This is an old revision of the document!
Communication (Levidre)
Communication | |
---|---|
Type | Guide |
Category | AYA/YAYA |
Author(s) | Levidre |
Published | Unknown |
The communicate method (by Levidre)
The advantage of the back and forth method is that the ghost can call any function that starts by On and not only OnCommunicate. It calls the function specified in the raiseother command. Though it's always better to know which ghost called you and it would allow the other ghosts to use both methods if it calls OnCommunicate.
The “communicate method” uses the communication between two ghosts when the back and forth method was forcing the other ghost to run a function. The inconvenient of it is unlike the back and forth method it would always call OnCommunicate.
How to implement the communicate method
Starting a communication with an other ghost is simple. You just need to put res_reference0=“GHOSTNAME” before the line of dialogue, where you replace GHOSTNAME by the name of the ghost with who you want to communicate. The line of dialogue would be sent to the other ghost. The other ghost OnCommunicate would run with in reference0 the name of the ghost who communicated and reference1 the dialogue said.
The advantages of this method, in plus that a shorter command, are being able to have more information.
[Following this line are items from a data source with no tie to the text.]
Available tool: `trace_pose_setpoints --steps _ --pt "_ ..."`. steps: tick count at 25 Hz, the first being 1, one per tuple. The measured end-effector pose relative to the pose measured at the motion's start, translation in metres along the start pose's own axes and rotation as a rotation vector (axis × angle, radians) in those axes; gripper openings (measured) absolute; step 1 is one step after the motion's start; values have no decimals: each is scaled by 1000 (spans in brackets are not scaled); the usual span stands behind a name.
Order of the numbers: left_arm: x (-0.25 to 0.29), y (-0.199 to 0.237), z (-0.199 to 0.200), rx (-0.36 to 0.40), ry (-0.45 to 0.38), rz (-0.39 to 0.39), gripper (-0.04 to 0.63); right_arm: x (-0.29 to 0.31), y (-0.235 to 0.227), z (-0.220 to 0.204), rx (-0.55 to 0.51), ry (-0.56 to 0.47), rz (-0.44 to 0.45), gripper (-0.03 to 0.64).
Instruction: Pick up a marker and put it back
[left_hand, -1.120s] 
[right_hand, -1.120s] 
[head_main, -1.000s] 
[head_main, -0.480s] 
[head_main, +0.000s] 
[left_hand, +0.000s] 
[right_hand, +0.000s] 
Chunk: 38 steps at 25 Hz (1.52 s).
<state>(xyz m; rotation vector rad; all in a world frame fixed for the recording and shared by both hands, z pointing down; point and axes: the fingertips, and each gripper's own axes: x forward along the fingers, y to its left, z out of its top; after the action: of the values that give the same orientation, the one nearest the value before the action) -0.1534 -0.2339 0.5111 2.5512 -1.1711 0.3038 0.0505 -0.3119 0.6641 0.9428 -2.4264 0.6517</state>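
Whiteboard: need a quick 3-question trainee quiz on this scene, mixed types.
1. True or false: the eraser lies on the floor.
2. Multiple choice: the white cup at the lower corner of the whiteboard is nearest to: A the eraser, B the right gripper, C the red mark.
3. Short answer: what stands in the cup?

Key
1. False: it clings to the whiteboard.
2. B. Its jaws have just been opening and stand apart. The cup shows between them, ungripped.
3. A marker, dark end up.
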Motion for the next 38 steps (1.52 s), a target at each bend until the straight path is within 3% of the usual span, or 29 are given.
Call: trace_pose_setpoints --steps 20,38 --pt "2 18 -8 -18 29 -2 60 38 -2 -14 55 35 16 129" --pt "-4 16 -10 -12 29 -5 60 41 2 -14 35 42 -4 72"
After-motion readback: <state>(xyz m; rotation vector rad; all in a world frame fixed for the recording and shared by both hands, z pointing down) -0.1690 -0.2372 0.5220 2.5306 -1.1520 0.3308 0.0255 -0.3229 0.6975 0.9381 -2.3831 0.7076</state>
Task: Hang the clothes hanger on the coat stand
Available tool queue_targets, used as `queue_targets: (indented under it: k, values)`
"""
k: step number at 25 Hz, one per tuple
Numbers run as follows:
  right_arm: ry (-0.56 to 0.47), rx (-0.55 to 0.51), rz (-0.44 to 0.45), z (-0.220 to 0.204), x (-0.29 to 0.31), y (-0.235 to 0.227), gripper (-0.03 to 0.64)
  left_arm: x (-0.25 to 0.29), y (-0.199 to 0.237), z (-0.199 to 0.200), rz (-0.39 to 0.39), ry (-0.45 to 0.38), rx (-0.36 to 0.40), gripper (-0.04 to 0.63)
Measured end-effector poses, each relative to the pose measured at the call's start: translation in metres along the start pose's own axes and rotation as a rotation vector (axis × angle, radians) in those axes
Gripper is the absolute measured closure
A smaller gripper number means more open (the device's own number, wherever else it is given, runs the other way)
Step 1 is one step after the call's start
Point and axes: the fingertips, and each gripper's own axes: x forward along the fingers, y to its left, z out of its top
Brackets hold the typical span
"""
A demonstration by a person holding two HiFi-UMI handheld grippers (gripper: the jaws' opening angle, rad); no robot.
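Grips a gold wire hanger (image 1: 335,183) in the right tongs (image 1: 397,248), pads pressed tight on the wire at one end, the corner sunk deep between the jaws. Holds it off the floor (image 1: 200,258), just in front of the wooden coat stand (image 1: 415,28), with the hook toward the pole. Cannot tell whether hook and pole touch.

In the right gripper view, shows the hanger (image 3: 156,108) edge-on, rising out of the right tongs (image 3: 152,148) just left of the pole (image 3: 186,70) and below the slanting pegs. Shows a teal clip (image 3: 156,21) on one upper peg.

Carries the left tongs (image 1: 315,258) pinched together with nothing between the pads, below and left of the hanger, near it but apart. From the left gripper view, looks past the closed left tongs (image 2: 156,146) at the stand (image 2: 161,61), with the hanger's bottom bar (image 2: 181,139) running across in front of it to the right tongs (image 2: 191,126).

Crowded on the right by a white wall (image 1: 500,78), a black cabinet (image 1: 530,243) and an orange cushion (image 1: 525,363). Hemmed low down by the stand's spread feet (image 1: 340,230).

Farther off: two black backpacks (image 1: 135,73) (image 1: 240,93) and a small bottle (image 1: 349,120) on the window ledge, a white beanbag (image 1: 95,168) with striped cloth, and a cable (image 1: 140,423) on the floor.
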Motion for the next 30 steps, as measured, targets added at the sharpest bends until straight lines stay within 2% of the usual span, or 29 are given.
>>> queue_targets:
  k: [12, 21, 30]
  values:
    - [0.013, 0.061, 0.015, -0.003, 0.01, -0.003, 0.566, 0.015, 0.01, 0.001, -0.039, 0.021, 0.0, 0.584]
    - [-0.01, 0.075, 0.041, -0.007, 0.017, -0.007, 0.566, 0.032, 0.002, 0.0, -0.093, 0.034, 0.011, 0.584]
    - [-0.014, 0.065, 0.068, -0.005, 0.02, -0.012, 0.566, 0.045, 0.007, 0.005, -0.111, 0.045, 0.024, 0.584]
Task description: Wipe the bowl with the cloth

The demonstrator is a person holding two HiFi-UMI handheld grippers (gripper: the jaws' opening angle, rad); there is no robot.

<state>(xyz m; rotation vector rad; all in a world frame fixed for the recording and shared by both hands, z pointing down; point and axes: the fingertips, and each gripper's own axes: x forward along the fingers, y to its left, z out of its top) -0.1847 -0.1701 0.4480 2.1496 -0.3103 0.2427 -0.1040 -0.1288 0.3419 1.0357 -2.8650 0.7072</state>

The information given by the back and forth method are only the references sent through the command when the communicate method already gives all the information in the references by default : the name of the ghost who communicated in reference0 and the dialogue sent in reference1. So with the communicate method, putting all the information in the references or creating new functions isn't needed.
A little example (keep in mind that ReplyToGhost is called in OnCommunicate, so the references' value don't change) :
ReplyToGhost { res_reference0 = reference0 dialogue_sayed = TOLOWER(reference1) if reference0=="a_ghost" { "\0\s[0]* Hello a_ghost. How are you today ?\e" } elseif "hello" _in_ dialogue_sayed { "\0\s[0]* Hello, how are you ?\e" } elseif "how are you" _in_ dialogue_sayed { "\0\s[0]* I'm fine, and you ?"\e } else { "\0\s[0]* Hello %(reference0), I didn't recognized you nor understood what you said.\e" } }
With this method, modifying the two ghosts isn't needed. You can just check for particular dialogues and put responses to them. You can do both general and precise stuffs.